Orchestre Tout Puissant Marcel Duchamp 2024
Photo: Pauline Gouablin

Orchestre Tout Puissant Marcel Duchamp Create Eclectic Art Pop

Orchestre Tout Puissant Marcel Duchamp are a cohesive collective in which each participant is passionate about the music they make.

Ventre Unique
Orchestre Tout Puissant Marcel Duchamp
Bongo Joe
1 November 2024

In the last couple of years, Geneva-based label Bongo Joe have been incredibly prolific, releasing a cornucopia of off-the-beaten-path albums by innovative artists from across the globe. The recent release of Ventre Unique, by label co-founder Vincent Bertholet’s band Orchestre Tout Puissant Marcel Duchamp, feels like an encapsulation of all the major threads running through the Bongo Joe catalog. It’s eclectic, multilingual art pop blending existential poetry and overt social messaging. It is the kind of music made for your full attention but with enough rhythmic layers to make decent background grooves. In other words, for all its complex elements, it’s pretty easy to parse the sounds on Ventre Unique, and that works in the Orchestre’s favor.

Orchestre Tout Puissant Marcel Duchamp’s sound is such that it can include just about any instrument in some capacity. Twelve musicians make up the core ensemble for Ventre Unique, allowing for a range of sounds across the album that vary widely within tracks–perhaps even more than between them.

In an obvious example, “Ils Disent” begins with playful marimba from Aïda Diop and Elena Beder and angular percussion from drummers Gabriel Valtchev and Guillaume Lantonnet. Soon, the horn section, made up of Gilles Poizat on bugle and Gif on trombone, sounds an ominous call to arms. An electric storm brews in the hands of guitarists Romane Millet and Titi. Almost exactly halfway through, the melody shifts: Thomas Malnati-Levier hits, over and over, a single note on the viola. He leads the rest of the crew into a nimble instrumental section that could be its own song.

The band’s low end, particularly Bertholet on double bass and Naomi Mabanda on cello, deserves just as much credit for driving many of the tracks forward. Jazzy “Coagule” and simmering “Les Bœufs” are some of the most engaging tracks, primarily due to the deeper frequencies. Further adding to the diversity of sound across the record is the fact that all of the members join in on vocals, supporting ever-earnest lead singer Liz Moscarola and guests Mara Krastina (who sings in Latvian over especially lively marimbas in “Smile Like a Flower”) and François Mary (on gentle “Tout Haut”). It is, to say the least, an array of technically proficient performers.

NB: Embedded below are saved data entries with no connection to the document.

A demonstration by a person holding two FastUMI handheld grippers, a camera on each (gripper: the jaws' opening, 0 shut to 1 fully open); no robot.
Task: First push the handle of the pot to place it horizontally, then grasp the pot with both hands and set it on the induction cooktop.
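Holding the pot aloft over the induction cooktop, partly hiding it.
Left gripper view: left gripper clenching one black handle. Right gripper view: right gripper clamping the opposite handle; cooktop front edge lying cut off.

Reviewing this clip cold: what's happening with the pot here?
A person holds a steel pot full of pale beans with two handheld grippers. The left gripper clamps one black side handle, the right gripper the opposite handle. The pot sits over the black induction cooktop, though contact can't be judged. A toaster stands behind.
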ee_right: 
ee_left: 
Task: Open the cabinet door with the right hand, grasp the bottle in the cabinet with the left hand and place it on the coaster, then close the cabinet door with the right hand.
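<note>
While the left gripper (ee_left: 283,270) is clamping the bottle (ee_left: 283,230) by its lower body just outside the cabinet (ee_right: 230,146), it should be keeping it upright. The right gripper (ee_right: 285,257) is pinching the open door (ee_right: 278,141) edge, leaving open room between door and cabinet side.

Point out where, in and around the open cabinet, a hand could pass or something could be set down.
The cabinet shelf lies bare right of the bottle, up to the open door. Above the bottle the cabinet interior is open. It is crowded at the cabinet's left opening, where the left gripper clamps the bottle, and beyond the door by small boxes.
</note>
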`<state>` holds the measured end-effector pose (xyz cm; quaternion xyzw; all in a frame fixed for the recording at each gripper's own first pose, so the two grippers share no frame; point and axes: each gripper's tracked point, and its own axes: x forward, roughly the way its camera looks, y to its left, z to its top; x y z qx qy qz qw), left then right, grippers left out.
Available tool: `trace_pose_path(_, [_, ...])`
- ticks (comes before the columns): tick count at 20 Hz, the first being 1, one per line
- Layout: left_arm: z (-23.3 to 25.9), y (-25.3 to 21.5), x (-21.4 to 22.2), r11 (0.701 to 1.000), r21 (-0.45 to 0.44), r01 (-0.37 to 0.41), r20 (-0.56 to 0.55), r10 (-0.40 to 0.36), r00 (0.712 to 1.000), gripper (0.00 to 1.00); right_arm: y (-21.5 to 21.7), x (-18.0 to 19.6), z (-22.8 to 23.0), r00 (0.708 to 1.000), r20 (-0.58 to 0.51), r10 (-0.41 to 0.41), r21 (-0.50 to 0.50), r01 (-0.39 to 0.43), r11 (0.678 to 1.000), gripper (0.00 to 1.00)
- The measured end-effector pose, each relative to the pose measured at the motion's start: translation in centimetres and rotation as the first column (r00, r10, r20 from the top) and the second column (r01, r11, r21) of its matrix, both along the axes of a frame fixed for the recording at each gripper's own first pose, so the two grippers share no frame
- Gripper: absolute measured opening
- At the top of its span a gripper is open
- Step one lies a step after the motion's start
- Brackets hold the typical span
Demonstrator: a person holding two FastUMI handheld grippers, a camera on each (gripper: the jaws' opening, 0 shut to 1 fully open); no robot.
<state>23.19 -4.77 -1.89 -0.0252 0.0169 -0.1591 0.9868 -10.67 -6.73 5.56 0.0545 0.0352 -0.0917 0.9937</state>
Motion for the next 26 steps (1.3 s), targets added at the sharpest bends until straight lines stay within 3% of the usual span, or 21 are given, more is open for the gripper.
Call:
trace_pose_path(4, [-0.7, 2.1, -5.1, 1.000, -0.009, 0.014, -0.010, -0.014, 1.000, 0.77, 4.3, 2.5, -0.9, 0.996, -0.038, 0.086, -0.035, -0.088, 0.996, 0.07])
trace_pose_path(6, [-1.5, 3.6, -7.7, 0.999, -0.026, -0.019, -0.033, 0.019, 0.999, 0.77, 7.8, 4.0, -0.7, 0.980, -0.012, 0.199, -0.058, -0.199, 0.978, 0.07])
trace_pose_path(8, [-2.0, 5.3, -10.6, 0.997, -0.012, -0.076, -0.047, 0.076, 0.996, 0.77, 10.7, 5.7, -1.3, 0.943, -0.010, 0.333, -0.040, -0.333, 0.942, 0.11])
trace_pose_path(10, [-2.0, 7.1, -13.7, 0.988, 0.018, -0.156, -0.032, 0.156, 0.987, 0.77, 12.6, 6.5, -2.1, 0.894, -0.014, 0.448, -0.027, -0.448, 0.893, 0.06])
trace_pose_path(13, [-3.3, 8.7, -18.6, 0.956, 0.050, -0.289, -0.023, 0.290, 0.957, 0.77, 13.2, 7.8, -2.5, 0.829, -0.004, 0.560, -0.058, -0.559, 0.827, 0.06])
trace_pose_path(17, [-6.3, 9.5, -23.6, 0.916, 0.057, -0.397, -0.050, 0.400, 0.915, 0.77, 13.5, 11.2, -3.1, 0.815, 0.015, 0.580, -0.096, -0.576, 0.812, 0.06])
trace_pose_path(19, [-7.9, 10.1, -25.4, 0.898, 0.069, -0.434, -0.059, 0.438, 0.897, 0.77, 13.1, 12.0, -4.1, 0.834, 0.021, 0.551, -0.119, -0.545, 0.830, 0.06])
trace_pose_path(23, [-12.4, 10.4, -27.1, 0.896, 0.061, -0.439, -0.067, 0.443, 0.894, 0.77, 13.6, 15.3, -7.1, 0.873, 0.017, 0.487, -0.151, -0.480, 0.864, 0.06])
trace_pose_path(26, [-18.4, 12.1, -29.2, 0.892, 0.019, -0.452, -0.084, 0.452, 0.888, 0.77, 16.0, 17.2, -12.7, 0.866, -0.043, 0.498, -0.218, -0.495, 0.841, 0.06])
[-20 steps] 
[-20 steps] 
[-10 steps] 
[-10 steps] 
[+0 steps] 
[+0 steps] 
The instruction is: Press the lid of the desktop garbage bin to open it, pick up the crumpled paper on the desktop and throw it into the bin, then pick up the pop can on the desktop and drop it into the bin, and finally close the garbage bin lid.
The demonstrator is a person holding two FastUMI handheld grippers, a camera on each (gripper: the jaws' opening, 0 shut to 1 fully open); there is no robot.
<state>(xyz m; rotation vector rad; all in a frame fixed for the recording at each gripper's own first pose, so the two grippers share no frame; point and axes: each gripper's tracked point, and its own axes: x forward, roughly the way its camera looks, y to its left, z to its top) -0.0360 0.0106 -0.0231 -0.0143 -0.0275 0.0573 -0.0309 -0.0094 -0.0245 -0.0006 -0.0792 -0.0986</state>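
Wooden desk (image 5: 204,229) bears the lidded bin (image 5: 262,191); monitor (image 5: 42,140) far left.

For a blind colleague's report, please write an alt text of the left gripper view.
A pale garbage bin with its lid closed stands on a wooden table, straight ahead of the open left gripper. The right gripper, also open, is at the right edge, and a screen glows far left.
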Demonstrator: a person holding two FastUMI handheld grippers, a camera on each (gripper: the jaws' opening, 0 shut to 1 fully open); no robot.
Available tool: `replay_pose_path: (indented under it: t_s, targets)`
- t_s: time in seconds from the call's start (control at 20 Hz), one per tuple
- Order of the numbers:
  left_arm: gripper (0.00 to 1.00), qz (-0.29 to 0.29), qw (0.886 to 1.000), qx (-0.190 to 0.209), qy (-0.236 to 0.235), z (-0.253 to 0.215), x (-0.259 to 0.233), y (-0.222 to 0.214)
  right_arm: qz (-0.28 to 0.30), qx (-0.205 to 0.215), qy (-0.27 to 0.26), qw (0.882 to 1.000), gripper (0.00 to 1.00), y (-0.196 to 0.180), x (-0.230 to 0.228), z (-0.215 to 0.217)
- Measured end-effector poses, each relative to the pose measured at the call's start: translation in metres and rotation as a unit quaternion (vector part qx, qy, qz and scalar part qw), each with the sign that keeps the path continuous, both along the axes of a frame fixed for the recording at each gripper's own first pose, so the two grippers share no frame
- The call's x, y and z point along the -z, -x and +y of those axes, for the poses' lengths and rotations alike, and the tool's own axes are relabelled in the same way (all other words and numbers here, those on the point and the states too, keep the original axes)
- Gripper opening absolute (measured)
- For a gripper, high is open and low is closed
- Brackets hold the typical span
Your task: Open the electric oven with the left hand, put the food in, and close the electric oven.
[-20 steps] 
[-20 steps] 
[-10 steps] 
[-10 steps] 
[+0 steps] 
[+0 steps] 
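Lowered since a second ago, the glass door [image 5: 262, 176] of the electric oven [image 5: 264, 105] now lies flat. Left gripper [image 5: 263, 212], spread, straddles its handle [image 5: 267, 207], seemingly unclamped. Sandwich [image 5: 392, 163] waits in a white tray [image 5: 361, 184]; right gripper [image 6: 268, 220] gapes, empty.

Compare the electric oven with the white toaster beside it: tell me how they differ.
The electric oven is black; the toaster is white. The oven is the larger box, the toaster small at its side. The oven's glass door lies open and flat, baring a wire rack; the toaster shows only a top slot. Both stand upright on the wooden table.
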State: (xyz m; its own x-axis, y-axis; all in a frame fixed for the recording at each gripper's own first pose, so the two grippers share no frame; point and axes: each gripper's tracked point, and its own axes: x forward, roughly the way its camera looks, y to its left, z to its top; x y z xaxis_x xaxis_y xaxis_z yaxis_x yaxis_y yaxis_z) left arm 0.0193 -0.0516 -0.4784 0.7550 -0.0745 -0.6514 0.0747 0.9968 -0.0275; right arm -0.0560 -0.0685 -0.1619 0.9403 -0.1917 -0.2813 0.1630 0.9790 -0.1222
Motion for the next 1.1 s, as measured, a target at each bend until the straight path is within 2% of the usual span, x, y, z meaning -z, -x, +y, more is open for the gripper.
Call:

Between the aloof bounce of the opening track “Tout Cassé” to the brassy Baltic closer “Smile Like a Flower”, the ensemble do a lot, and always densely. At times, that works against them; it can be hard to latch on to specific patterns when each track seems to have so many happening simultaneously and constantly in flux. In general, these concentrated arrangements are vivid displays of creative skill and chemistry. The music here is pop so complex it often borders on symphonic, even with all its jagged edges and heterogeneous textures.

Though their sound often leans cerebral, Orchestre Tout Puissant Marcel Duchamp move quickly enough that their music never gets too stale. This is a cohesive collective in which each participant is passionate about the music they make, which is something to be proud of–as is the skill displayed throughout Ventre Unique.